Work instructions:
Read through the entries below and return each line with the word "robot".

Record excerpts:
____
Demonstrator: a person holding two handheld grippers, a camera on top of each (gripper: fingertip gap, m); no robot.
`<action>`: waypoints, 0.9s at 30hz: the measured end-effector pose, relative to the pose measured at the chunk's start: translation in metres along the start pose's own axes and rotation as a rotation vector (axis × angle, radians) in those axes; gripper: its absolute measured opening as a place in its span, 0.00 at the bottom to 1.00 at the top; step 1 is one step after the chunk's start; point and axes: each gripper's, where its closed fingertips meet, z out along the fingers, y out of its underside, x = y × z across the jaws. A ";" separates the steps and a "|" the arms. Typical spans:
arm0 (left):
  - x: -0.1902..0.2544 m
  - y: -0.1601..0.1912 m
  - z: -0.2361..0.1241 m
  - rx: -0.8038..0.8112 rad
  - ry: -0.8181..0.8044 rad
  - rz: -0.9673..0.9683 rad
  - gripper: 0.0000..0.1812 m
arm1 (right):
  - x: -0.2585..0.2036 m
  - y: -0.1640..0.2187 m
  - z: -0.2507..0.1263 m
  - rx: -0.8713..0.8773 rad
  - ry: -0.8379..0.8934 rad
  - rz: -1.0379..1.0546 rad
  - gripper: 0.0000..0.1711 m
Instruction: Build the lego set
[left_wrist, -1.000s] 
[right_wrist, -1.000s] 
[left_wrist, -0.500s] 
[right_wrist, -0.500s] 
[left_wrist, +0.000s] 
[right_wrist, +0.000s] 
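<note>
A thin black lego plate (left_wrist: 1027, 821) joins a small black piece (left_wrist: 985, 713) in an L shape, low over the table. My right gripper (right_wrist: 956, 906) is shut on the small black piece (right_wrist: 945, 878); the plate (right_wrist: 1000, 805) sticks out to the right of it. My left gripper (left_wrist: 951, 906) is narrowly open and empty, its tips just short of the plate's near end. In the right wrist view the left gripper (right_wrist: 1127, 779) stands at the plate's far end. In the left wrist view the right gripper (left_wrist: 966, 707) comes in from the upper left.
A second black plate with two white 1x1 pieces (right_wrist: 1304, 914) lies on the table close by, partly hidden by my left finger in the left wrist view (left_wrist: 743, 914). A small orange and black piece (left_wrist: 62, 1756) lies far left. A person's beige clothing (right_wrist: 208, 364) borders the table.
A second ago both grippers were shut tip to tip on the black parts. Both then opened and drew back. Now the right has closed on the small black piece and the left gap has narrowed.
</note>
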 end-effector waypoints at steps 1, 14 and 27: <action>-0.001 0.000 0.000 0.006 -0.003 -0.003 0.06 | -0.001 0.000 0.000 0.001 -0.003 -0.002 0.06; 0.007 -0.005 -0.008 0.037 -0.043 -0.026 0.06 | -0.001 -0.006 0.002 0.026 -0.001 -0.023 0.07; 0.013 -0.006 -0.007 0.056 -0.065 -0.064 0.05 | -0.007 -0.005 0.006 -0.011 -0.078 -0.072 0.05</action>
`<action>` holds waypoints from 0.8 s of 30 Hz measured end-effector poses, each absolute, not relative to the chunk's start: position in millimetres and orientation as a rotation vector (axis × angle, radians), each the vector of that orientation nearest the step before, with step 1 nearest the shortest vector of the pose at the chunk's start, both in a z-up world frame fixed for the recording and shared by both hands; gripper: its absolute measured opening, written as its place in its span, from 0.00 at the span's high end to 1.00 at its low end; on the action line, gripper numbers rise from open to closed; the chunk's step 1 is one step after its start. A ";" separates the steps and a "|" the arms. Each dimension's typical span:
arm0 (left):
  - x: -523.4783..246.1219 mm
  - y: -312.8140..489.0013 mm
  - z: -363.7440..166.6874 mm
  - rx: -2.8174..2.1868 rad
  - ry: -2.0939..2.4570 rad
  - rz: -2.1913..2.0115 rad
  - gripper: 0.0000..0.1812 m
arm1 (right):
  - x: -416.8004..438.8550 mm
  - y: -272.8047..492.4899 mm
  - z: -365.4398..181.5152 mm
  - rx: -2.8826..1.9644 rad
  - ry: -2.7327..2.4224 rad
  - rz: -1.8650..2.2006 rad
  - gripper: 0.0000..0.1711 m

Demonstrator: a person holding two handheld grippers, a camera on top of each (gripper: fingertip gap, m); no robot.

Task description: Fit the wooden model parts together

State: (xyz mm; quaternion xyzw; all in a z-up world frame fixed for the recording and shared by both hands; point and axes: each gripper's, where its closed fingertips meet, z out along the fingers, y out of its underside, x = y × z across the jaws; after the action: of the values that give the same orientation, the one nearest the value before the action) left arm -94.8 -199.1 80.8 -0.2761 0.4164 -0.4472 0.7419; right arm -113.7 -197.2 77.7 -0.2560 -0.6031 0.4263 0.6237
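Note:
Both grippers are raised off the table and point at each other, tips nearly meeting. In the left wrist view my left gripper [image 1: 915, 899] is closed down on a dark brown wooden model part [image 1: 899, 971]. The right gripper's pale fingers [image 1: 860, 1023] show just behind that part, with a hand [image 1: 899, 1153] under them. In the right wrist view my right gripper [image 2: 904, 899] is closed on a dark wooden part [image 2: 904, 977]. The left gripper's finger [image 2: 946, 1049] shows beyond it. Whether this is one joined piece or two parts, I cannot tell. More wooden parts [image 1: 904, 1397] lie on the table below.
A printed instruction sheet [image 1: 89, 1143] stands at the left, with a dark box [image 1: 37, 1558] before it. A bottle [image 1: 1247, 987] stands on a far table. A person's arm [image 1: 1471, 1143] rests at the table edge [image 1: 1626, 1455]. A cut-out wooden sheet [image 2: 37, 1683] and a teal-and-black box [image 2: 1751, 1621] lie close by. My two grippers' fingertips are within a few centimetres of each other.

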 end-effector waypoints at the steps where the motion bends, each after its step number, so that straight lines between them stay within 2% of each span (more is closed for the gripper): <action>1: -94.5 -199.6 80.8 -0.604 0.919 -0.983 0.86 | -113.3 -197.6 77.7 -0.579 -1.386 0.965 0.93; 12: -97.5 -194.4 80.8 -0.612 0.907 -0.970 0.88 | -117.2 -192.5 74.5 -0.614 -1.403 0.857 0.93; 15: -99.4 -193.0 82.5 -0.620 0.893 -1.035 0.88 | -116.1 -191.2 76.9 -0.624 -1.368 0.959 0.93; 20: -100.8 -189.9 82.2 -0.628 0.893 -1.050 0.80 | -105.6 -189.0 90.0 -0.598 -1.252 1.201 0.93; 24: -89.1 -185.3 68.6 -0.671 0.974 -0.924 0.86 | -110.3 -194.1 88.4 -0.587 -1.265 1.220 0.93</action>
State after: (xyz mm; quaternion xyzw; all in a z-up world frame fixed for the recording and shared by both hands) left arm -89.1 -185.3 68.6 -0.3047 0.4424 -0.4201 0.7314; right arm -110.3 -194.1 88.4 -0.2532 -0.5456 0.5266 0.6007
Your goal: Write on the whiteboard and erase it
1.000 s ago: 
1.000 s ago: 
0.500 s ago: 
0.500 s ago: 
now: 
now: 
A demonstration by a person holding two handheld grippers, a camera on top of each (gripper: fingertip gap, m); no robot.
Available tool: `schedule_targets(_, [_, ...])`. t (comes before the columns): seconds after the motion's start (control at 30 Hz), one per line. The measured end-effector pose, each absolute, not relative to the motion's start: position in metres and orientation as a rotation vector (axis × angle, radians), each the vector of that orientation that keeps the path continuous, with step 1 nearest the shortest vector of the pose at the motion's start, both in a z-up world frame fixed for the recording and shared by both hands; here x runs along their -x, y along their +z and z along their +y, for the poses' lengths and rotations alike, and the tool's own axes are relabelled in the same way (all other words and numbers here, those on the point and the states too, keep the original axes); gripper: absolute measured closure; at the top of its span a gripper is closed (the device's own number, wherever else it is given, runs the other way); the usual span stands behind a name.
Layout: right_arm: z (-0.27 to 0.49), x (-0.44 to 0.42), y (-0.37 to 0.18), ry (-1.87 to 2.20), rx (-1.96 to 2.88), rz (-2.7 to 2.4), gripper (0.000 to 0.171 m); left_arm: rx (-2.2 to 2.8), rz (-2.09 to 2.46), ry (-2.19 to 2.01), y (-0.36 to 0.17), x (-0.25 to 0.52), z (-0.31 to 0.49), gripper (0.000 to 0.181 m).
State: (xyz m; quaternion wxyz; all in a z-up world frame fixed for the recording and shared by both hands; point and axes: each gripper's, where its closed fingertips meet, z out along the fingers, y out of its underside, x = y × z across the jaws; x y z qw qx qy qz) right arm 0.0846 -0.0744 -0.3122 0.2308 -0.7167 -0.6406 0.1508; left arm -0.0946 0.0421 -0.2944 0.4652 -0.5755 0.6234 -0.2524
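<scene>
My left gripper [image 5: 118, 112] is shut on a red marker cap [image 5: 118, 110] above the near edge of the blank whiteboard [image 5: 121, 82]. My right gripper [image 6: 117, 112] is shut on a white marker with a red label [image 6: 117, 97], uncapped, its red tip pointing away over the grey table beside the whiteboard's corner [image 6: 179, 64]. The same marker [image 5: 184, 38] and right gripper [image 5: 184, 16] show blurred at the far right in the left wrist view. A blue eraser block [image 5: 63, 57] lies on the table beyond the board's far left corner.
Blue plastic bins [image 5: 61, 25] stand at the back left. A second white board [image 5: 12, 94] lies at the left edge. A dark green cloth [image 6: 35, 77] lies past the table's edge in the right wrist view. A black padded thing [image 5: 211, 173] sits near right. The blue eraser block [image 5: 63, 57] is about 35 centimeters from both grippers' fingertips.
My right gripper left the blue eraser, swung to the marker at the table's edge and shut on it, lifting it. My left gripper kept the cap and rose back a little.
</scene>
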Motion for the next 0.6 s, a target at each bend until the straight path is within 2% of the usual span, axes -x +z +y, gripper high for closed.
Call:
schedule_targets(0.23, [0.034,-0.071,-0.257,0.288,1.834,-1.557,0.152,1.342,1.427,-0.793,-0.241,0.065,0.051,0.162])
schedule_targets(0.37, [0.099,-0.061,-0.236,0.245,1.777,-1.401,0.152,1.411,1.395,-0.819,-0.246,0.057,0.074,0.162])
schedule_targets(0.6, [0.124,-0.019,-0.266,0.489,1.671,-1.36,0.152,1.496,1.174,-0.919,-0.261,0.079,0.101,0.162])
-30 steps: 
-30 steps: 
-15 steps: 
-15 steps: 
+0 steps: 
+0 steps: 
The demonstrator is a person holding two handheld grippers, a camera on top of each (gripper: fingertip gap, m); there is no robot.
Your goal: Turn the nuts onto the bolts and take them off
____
Response to the task:
Demonstrator: a person holding two handheld grippers, a camera on top of each (gripper: fingertip gap, m); no robot.
Demonstrator: a person holding two handheld grippers, a camera on top of each (gripper: fingertip gap, m); no robot.
A demonstration by a person holding two handheld grippers, a camera on top of each (gripper: fingertip gap, m); no robot.
The demonstrator is a person holding two handheld grippers, a camera on top of each (gripper: fingertip gap, m); there is no robot.

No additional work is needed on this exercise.